Problem details | Lines from the first one down to the one containing "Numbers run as" in the data below are the only ones needed; please return them exactly, both ends included.
[[ Data below open ]]
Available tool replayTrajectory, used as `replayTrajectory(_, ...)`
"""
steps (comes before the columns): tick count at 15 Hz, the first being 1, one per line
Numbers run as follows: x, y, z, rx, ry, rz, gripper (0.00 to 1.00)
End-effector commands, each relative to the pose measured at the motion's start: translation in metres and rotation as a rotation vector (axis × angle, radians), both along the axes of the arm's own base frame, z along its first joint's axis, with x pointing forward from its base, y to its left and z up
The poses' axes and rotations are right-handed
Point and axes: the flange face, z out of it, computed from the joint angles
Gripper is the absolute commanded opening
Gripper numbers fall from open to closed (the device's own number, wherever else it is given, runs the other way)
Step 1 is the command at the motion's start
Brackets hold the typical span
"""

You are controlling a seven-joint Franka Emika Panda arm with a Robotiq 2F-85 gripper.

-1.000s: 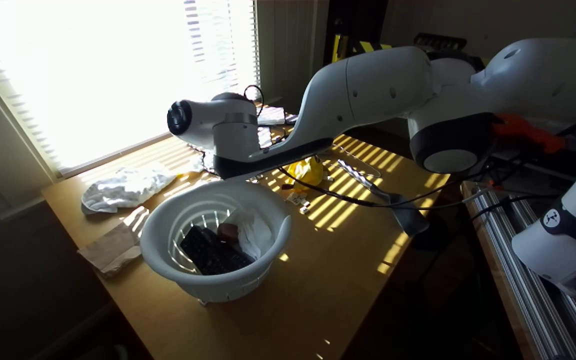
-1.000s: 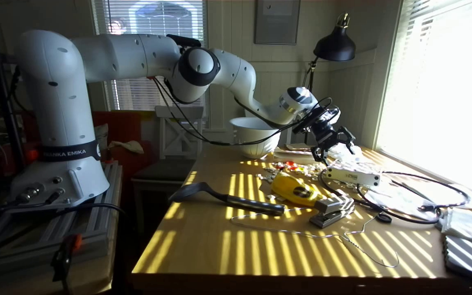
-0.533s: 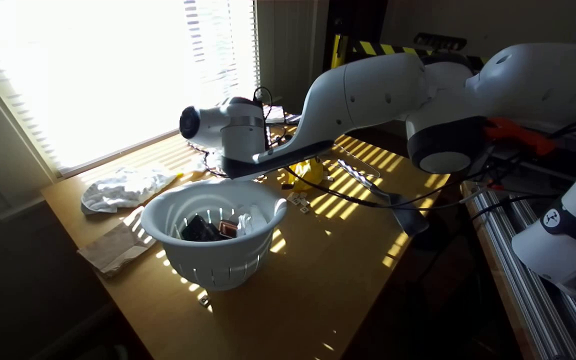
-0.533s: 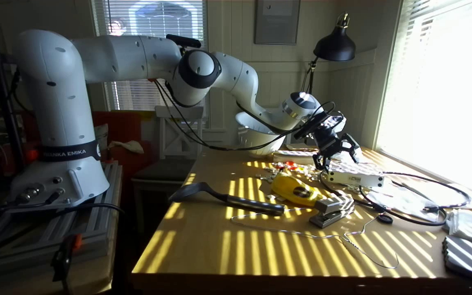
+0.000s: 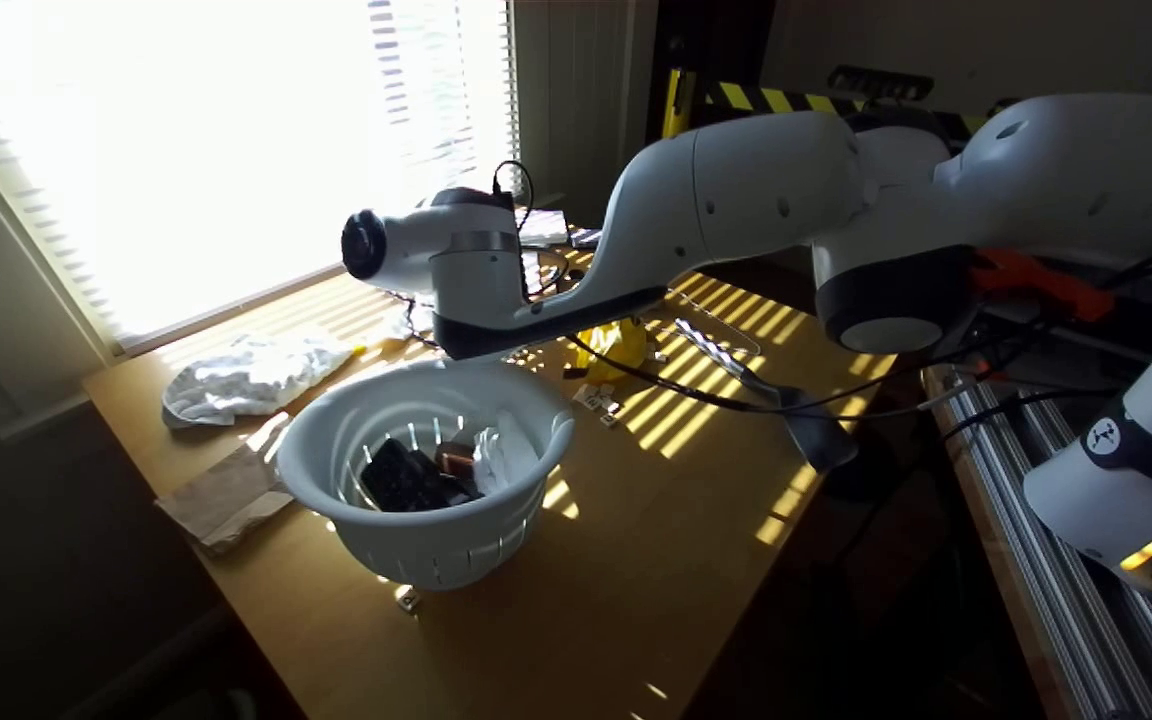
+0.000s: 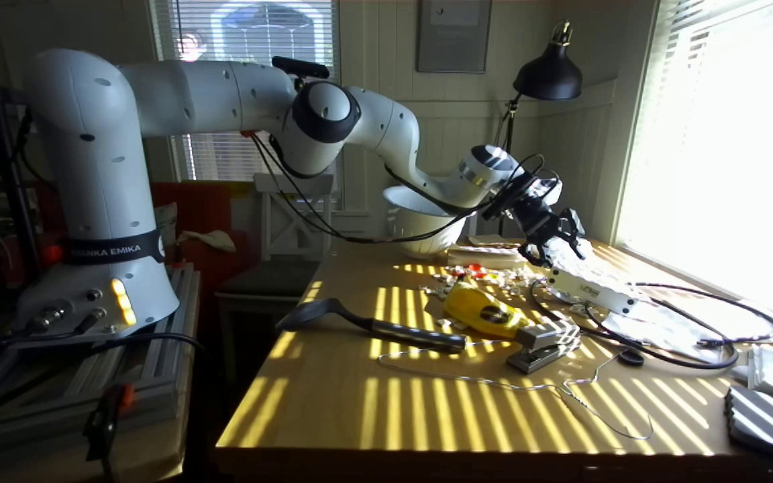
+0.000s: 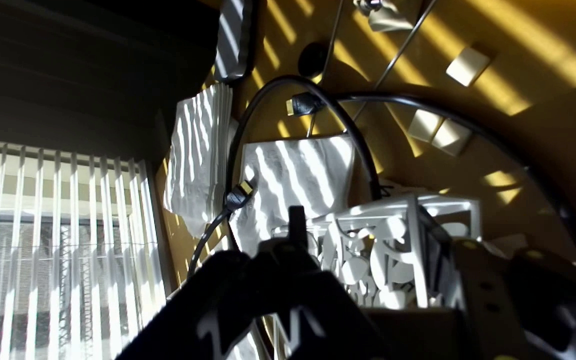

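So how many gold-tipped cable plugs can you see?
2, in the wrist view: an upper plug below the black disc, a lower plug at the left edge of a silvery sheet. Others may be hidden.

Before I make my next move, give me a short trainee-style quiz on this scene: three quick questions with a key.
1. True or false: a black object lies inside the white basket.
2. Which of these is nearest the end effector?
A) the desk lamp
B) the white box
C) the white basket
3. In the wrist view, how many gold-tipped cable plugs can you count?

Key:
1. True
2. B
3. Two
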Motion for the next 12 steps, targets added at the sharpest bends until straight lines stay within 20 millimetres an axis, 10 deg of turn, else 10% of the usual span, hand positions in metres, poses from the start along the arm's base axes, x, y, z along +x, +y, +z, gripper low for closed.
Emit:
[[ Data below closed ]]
Answer to this problem |
Available tool replayTrajectory, used as `replayTrajectory(_, ...)`
"""
steps (comes before the columns): tick count at 15 Hz, the first being 1, one per line
Numbers run as follows: x, y, z, rx, ry, rz, gripper (0.00 to 1.00)

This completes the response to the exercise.